Surgical treatment is generally reserved for men whose condition has stabilised and continues to cause significant sexual difficulty.
Factors influencing surgical discussion may include:
- severe curvature
- complex deformity
- erectile dysfunction
- unsuccessful conservative treatment
Plication Procedures and the Nesbit Technique
Plication procedures aim to straighten the penis by shortening the longer side opposite the curve. These approaches are typically considered in men with good erectile function and less complex deformity.
Possible trade-offs include penile shortening, residual curvature and altered sensation.
Grafting Procedures
Grafting techniques may be considered in more complex cases, particularly where preserving length is an important priority. These procedures are more technically involved and may carry greater risks relating to erectile function or healing.
Penile Implants
Penile implants may be discussed in men with Peyronie’s disease and significant erectile dysfunction that has not responded adequately to other treatment.
Implants primarily aim to improve erectile rigidity, although they may also assist with curvature management in selected cases.
Understanding the stages of Peyronie’s disease is important because surgery is usually considered during the stable chronic phase rather than during active progression.
Choosing the Right Treatment for Your Situation
The most appropriate Peyronie’s disease treatment depends on disease stage, plaque characteristics, erectile function, symptom severity and personal priorities.
Two men with apparently similar curvature may still receive very different recommendations. A patient in the active phase with pain but manageable function may prioritise monitoring and conservative management. Someone with stable curvature that significantly affects intercourse may consider traction, injections or surgical discussion differently.

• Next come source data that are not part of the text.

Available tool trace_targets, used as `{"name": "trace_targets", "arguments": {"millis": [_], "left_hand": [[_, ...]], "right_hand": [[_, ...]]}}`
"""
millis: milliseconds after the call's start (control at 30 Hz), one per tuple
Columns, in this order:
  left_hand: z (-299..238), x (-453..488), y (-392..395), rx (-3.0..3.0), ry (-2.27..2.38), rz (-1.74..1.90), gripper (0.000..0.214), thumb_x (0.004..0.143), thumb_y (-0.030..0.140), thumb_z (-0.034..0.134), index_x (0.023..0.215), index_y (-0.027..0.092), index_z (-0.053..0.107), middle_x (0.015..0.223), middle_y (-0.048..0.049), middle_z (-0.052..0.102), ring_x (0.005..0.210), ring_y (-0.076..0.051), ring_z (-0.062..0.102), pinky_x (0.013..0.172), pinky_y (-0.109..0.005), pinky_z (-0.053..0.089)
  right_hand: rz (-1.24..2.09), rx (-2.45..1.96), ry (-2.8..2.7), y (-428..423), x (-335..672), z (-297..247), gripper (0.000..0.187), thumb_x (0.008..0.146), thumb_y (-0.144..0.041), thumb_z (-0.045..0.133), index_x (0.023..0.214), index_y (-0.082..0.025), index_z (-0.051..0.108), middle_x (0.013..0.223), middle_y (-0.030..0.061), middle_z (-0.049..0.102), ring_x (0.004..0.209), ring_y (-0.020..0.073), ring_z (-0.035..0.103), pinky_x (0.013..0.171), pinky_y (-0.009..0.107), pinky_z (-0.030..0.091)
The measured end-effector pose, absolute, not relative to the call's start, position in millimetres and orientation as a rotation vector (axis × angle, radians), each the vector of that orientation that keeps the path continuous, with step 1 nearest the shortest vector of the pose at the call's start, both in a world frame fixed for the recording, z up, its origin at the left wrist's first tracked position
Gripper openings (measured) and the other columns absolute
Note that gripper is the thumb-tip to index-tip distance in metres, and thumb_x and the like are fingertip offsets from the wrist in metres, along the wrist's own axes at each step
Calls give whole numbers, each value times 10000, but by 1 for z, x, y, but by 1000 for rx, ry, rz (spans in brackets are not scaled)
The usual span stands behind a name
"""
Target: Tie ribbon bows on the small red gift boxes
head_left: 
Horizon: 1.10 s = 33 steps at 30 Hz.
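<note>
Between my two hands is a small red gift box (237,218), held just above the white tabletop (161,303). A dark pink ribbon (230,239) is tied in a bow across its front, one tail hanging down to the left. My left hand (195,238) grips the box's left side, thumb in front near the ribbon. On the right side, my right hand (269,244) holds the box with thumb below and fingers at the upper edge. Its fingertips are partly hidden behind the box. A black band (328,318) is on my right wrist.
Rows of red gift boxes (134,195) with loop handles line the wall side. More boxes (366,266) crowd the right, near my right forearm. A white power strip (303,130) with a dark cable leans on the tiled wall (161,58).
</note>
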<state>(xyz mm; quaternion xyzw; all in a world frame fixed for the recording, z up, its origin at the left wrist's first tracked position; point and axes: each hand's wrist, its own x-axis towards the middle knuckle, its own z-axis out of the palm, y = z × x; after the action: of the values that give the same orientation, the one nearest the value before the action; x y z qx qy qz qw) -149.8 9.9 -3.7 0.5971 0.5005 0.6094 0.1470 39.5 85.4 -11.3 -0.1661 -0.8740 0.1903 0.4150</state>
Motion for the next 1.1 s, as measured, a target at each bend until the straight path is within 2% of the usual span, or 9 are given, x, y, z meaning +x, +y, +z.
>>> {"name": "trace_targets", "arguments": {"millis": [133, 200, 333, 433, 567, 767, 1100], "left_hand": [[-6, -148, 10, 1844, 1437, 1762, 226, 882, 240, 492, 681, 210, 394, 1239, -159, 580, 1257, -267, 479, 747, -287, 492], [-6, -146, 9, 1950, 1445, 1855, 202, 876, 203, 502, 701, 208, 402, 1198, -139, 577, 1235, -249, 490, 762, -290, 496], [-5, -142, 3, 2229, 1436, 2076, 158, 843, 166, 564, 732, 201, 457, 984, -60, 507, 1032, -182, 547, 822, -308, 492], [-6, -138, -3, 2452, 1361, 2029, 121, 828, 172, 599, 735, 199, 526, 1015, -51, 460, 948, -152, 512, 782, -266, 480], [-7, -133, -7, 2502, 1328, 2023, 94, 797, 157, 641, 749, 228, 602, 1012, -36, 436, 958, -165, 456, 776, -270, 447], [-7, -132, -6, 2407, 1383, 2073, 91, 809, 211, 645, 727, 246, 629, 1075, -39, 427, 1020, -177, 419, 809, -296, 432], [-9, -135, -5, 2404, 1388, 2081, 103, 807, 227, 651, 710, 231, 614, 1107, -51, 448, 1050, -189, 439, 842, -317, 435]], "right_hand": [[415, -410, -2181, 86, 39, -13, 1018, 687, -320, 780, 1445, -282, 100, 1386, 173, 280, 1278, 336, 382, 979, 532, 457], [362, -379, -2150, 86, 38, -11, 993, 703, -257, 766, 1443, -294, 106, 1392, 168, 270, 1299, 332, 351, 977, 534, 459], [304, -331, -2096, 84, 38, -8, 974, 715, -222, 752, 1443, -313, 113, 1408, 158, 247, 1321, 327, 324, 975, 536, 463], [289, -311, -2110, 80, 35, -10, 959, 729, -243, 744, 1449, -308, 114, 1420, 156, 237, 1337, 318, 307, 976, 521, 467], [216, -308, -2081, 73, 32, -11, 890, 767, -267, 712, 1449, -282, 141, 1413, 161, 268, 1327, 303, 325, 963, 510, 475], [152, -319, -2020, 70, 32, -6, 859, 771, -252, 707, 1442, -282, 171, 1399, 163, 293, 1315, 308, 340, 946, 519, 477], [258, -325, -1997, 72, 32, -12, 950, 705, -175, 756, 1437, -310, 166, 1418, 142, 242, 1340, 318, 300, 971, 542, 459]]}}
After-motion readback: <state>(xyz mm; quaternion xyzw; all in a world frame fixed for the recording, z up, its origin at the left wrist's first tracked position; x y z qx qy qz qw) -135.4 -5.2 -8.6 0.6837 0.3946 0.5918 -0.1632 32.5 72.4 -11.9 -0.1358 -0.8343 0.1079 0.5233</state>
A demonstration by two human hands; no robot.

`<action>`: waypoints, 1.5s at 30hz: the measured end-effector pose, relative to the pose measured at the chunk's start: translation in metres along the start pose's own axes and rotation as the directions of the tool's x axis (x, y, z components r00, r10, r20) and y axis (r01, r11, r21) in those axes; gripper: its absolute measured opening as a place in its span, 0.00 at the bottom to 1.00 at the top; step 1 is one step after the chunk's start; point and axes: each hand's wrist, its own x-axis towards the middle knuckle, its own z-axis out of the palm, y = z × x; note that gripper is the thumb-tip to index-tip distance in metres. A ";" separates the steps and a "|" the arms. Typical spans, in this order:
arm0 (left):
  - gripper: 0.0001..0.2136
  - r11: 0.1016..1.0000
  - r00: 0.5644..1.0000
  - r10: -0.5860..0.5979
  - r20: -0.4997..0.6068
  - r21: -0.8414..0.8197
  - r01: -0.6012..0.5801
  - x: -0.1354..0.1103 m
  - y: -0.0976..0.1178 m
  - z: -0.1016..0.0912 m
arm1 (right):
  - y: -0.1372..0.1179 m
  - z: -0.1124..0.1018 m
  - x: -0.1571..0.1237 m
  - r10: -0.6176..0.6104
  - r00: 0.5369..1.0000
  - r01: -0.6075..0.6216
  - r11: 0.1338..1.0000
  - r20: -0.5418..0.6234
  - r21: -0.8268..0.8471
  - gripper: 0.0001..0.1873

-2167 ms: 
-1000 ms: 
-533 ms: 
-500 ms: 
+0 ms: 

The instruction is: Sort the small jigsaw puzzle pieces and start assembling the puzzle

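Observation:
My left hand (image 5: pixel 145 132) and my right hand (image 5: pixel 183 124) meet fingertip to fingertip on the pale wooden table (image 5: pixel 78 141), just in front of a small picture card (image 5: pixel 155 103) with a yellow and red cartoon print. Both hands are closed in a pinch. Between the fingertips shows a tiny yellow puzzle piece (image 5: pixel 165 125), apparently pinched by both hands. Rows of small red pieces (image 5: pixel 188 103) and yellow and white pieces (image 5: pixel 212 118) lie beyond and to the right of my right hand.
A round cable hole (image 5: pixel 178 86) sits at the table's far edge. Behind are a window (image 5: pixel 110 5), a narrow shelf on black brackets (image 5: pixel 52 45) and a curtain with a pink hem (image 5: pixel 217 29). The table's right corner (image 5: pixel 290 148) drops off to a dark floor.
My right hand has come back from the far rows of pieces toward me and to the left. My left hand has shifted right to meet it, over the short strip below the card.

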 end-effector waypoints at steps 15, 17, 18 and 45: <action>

In practice, treatment planning often involves balancing symptom severity, treatment burden, recovery considerations and realistic expectations. The aim is not always perfect straightening. In many cases, the priority is improving function and reducing the impact of the condition on quality of life.
This is one reason assessment matters more than online treatment rankings or exaggerated marketing claims.
A specialist evaluation may include:
- discussion of symptom history
- plaque assessment
- erectile function review
- curvature assessment
- treatment goals and expectations
For some men, reassurance and monitoring may be appropriate. Others may benefit from more active treatment planning or referral for surgical discussion.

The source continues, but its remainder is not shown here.